◆ **ABOUT THIS TASK**
Please copy the data below exactly, from its first line through the line holding "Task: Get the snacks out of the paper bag", and skip the pictures.

[Dataset excerpts]
<<<<

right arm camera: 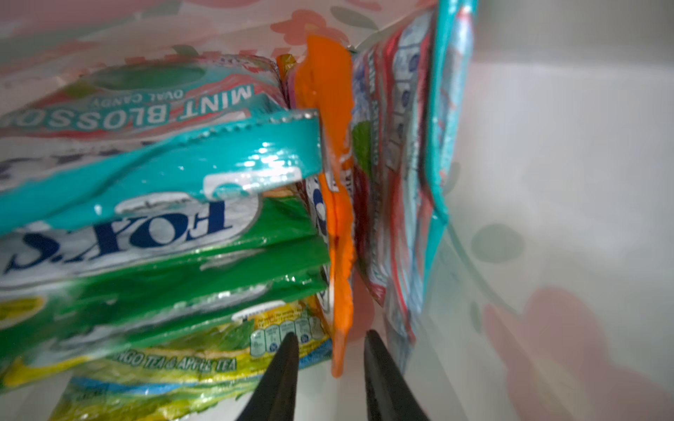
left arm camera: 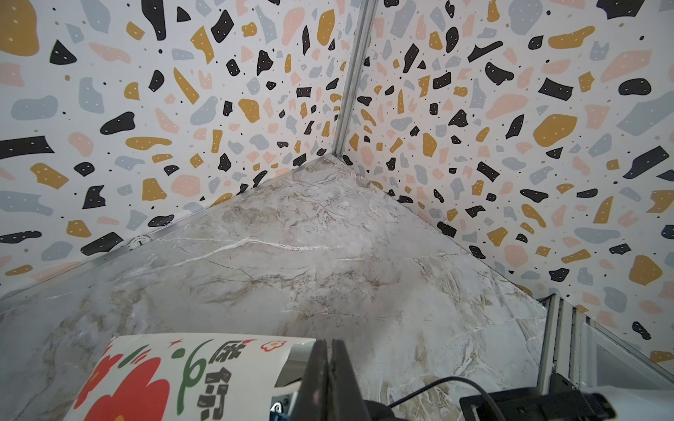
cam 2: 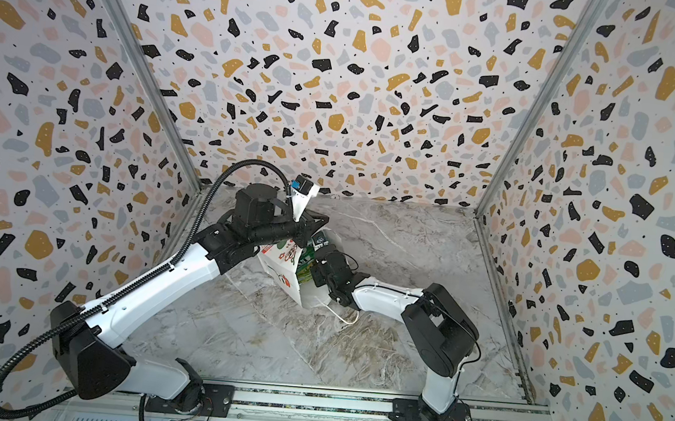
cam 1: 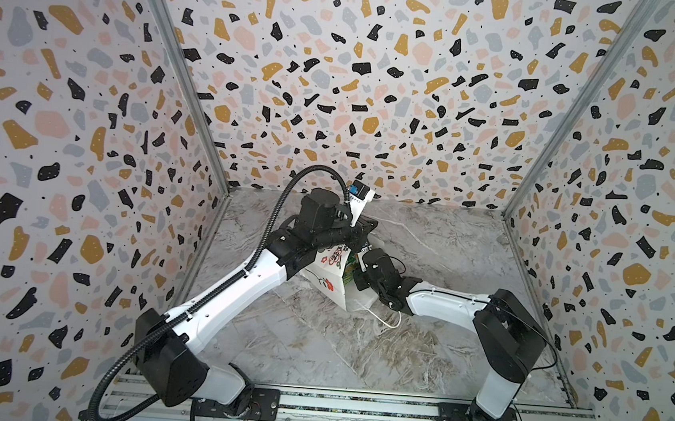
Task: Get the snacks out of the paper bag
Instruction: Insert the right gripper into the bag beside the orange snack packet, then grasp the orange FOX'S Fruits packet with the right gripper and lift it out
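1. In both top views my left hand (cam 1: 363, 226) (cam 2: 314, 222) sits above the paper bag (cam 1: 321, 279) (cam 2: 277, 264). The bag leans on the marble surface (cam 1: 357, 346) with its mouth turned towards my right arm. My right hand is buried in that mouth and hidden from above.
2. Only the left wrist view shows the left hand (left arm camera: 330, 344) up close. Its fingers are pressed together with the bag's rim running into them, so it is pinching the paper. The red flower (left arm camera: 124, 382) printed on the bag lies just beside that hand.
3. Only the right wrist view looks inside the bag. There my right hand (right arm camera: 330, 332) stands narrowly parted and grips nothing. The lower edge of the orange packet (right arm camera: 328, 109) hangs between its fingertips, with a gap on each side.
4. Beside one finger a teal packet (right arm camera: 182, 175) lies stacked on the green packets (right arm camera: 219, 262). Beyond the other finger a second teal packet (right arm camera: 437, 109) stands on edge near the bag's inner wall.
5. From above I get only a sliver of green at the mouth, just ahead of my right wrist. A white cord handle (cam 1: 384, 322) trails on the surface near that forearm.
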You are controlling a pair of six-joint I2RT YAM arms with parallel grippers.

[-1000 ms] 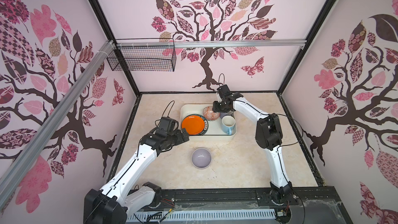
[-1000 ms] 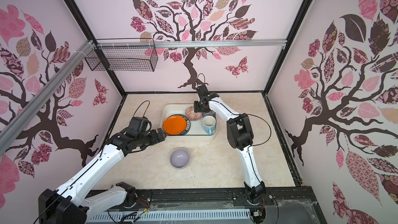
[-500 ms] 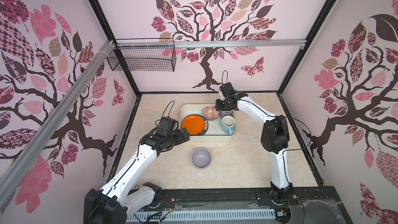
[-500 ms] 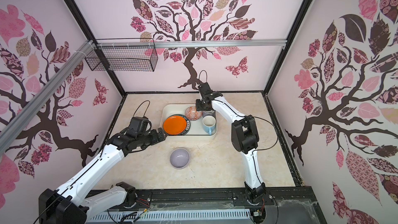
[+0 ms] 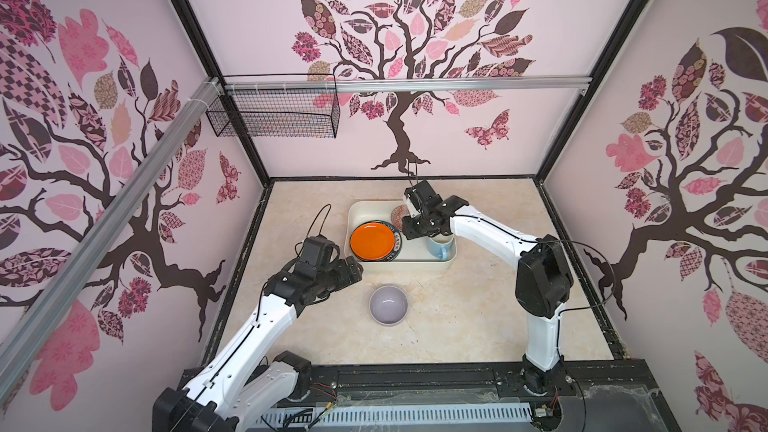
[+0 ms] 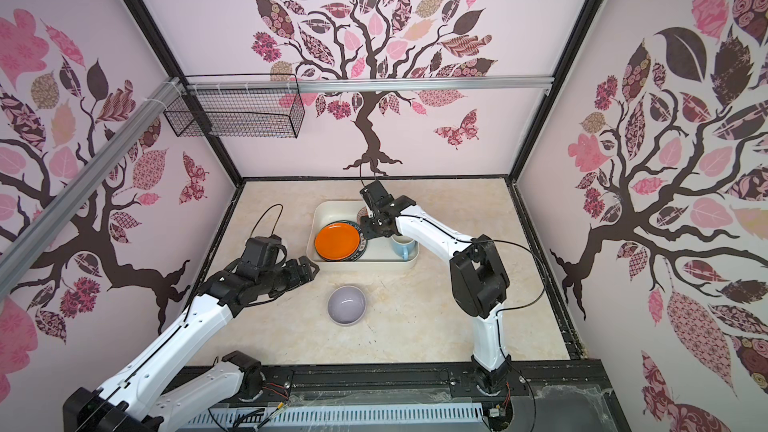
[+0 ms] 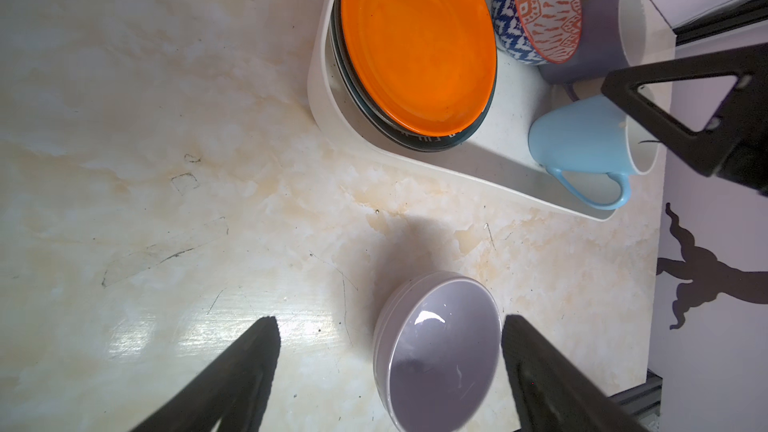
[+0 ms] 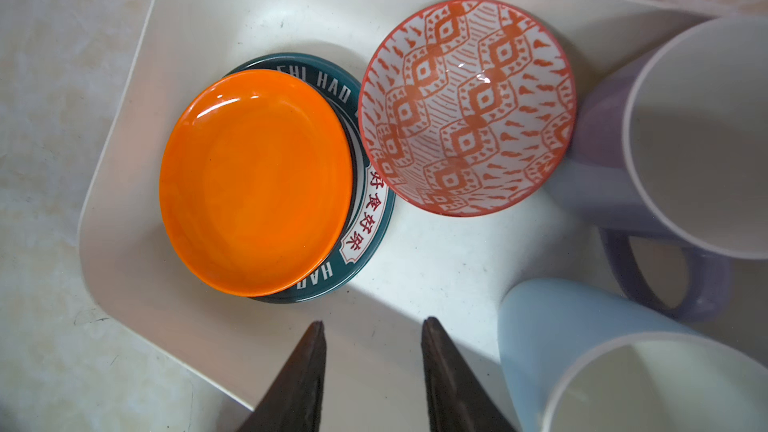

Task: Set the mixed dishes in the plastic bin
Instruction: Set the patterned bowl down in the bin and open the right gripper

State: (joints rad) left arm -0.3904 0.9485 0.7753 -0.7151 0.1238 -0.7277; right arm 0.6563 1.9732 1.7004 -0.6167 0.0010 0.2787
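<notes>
In both top views the cream plastic bin [image 5: 399, 266] [image 6: 365, 267] holds an orange plate [image 5: 372, 239] stacked on a teal plate [image 8: 365, 218], a light-blue mug [image 5: 438, 249] and an orange-patterned bowl [image 8: 465, 105]. The right wrist view also shows a lavender mug [image 8: 598, 184] beside that bowl. My right gripper [image 8: 374, 322] hangs open over the bin's bare floor, holding nothing. A plain lavender bowl [image 5: 388, 305] [image 7: 440, 351] stands on the table in front of the bin. My left gripper [image 5: 353, 270] [image 7: 388, 324] is open by the bin's front-left corner, apart from that bowl.
A black wire basket [image 5: 274, 118] hangs from the rail on the back wall, at the left. Patterned walls close in the marble table [image 5: 478, 305] on three sides. The right arm's elbow [image 5: 542, 276] stands over the table's right half.
My right gripper has come forward and left from the bin's back edge to over its middle, with its jaws narrower. The left jaws have closed slightly; that arm has hardly moved.
</notes>
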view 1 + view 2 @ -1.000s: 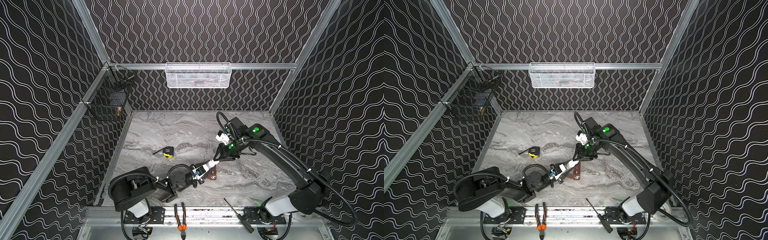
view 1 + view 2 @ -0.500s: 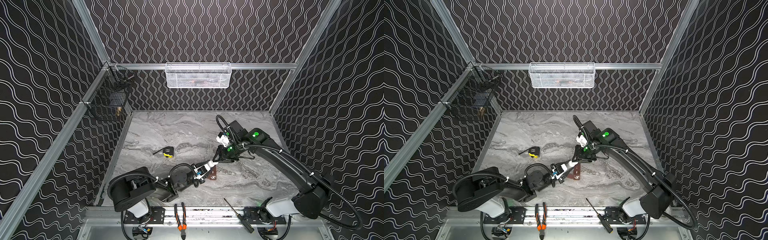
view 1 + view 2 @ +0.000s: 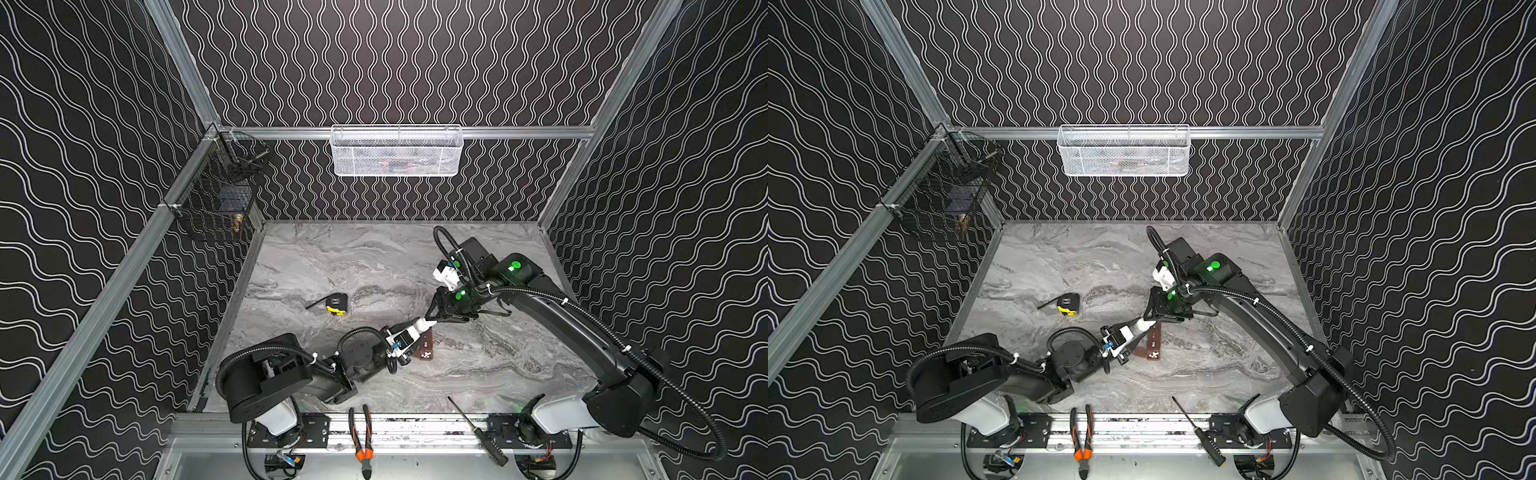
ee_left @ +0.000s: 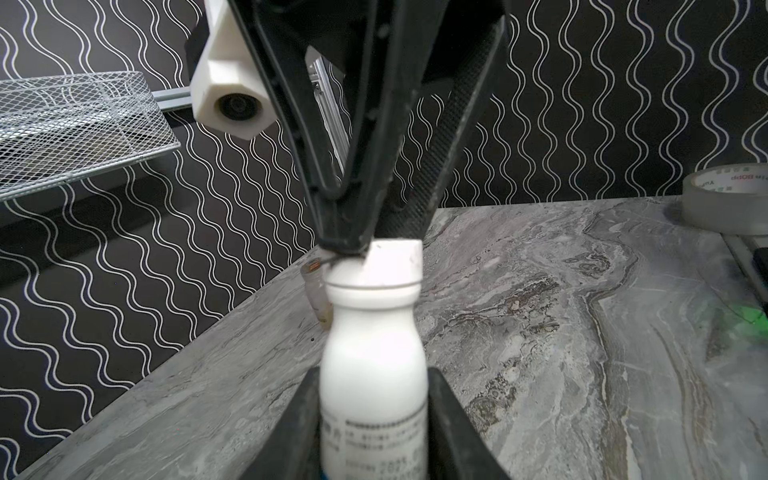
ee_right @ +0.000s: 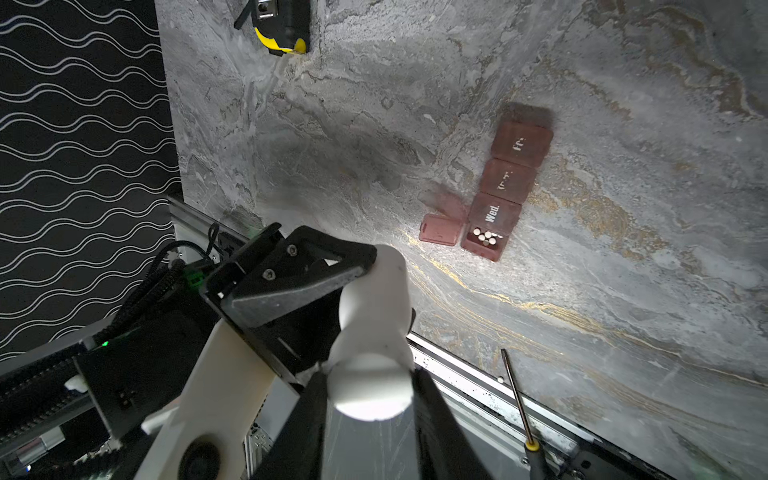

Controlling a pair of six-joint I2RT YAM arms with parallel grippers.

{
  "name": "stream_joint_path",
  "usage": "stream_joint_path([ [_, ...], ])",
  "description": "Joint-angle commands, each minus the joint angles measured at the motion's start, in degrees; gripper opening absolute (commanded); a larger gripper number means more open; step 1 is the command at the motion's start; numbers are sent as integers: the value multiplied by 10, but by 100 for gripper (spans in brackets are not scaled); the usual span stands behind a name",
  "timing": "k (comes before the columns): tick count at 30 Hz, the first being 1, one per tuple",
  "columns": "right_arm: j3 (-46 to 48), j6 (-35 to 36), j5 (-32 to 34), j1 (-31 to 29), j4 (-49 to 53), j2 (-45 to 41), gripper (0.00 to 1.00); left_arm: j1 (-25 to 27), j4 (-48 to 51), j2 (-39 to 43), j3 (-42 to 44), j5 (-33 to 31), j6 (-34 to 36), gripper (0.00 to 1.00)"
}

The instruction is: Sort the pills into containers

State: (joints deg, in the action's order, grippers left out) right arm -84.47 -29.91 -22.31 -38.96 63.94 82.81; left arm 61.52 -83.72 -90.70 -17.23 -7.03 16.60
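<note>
Marble top (image 3: pixel 332 266): bottle (image 4: pixel 374 324) clamped by L gripper (image 4: pixel 372 376) beside containers (image 5: pixel 505 187), cap (image 4: pixel 392 262) pinched by R gripper (image 5: pixel 368 376).
Prob. light, slick plastic; best held mid-body.

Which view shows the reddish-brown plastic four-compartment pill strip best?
The right wrist view: the reddish-brown pill strip lies unobstructed and close, its end compartment open with white pills inside. Both top views show it small and dark, without such detail. The left wrist view does not show it.

1. Containers (image 5: pixel 505 187): a reddish-brown strip of four joined square compartments, flat on the worktop (image 5: pixel 623 291). Three are shut, one marked "Wed."; the end lid (image 5: pixel 440 228) lies flipped open sideways.
2. Pills (image 5: pixel 484 237): small, white, clustered in that open compartment.
</note>
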Motion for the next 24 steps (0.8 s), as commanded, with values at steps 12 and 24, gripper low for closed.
stream_joint_path([
  [12,-4,11,1,-2,-1,-11,50,2,-51,-7,-6,24,3,0],
  [24,-11,53,32,5,-29,-21,69,2,-50,-9,-2,19,-5,0],
])
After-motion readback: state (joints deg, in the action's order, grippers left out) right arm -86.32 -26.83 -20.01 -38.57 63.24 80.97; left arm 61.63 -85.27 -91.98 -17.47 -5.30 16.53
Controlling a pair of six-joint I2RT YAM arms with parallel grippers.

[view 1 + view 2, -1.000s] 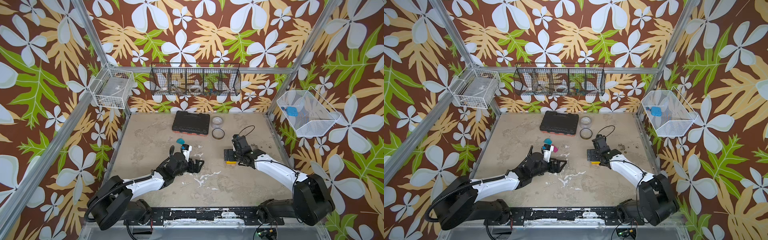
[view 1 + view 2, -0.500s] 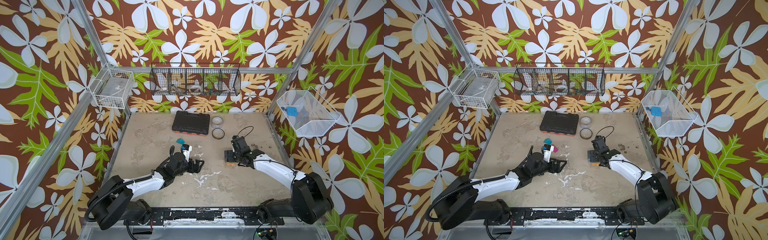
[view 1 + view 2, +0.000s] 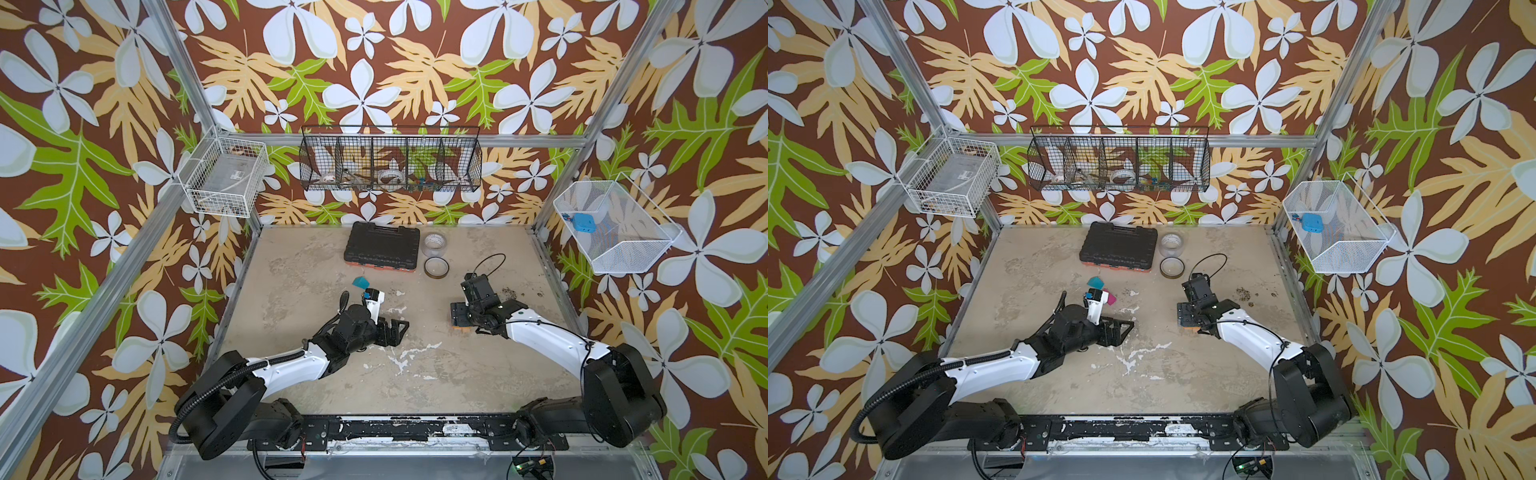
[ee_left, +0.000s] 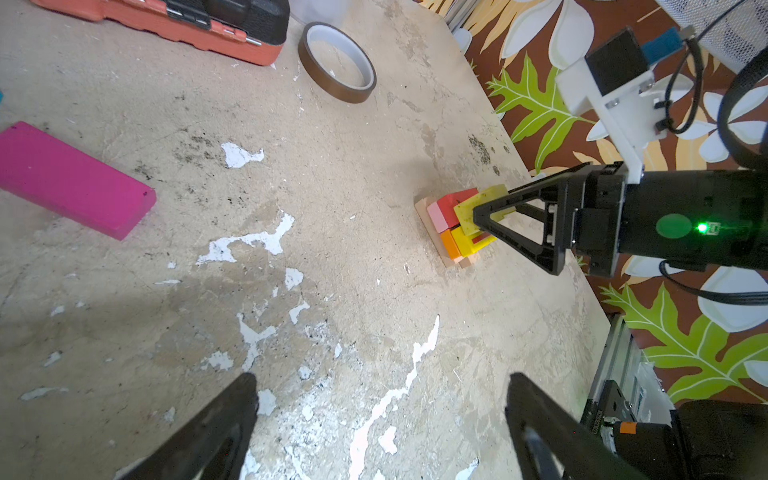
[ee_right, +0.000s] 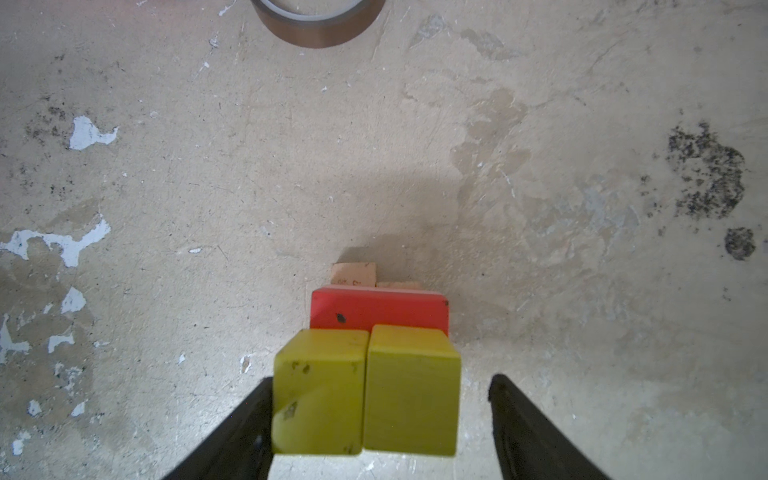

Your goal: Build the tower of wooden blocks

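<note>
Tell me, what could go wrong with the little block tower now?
1. The right gripper straddles the two yellow-green cubes unevenly: one finger touches a cube and the other stands off. Closing from here could shove the cubes sideways off the stack beneath.
2. The tower is just small loose blocks piled up, so a bump from that gripper might topple it.
</note>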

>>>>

◆ **REPLY**
right arm camera: 
left arm camera: 
cam 2: 
cam 1: 
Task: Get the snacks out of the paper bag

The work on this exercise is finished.